REQUIREMENT:
Send back the listing, word for word.

********

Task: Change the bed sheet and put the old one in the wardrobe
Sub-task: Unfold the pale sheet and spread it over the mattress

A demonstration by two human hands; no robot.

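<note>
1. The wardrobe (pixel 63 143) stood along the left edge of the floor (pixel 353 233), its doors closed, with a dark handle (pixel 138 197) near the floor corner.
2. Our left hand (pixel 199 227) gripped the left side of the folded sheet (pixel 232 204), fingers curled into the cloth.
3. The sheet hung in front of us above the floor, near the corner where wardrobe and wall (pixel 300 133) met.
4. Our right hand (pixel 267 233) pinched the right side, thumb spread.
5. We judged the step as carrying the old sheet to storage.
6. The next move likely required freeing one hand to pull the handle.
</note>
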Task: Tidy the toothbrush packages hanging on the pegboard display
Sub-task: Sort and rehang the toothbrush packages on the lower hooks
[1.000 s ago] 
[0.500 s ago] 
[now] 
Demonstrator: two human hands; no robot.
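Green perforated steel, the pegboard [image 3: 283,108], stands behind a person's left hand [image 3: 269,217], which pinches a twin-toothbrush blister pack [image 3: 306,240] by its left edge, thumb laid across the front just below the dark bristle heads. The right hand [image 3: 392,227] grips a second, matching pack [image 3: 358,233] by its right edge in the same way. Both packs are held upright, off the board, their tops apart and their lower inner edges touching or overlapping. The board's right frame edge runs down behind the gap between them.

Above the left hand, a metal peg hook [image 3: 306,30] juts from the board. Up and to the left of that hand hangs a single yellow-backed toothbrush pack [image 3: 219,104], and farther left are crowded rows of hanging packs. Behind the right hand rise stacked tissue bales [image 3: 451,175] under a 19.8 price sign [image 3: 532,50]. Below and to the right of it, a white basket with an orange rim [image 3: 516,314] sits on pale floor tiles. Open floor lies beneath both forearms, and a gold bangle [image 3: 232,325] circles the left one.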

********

COMPLETED EXERCISE:
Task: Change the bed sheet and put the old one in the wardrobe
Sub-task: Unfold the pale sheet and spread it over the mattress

A demonstration by two human hands; no robot.

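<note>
1. The wardrobe (pixel 63 143) stood along the left edge of the floor (pixel 353 233), its doors closed, with a dark handle (pixel 138 197) near the floor corner.
2. Our left hand (pixel 199 227) gripped the left side of the folded sheet (pixel 232 204), fingers curled into the cloth.
3. The sheet hung in front of us above the floor, near the corner where wardrobe and wall (pixel 300 133) met.
4. Our right hand (pixel 267 233) pinched the right side, thumb spread.
5. We judged the step as carrying the old sheet to storage.
6. The next move likely required freeing one hand to pull the handle.
</note>
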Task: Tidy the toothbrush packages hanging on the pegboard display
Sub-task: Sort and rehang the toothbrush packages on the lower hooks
[1.000 s ago] 
[0.500 s ago] 
[now] 
Demonstrator: two human hands; no robot.
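Green perforated steel, the pegboard [image 3: 283,108], stands behind a person's left hand [image 3: 269,217], which pinches a twin-toothbrush blister pack [image 3: 306,240] by its left edge, thumb laid across the front just below the dark bristle heads. The right hand [image 3: 392,227] grips a second, matching pack [image 3: 358,233] by its right edge in the same way. Both packs are held upright, off the board, their tops apart and their lower inner edges touching or overlapping. The board's right frame edge runs down behind the gap between them.

Above the left hand, a metal peg hook [image 3: 306,30] juts from the board. Up and to the left of that hand hangs a single yellow-backed toothbrush pack [image 3: 219,104], and farther left are crowded rows of hanging packs. Behind the right hand rise stacked tissue bales [image 3: 451,175] under a 19.8 price sign [image 3: 532,50]. Below and to the right of it, a white basket with an orange rim [image 3: 516,314] sits on pale floor tiles. Open floor lies beneath both forearms, and a gold bangle [image 3: 232,325] circles the left one.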

There is no more to this answer.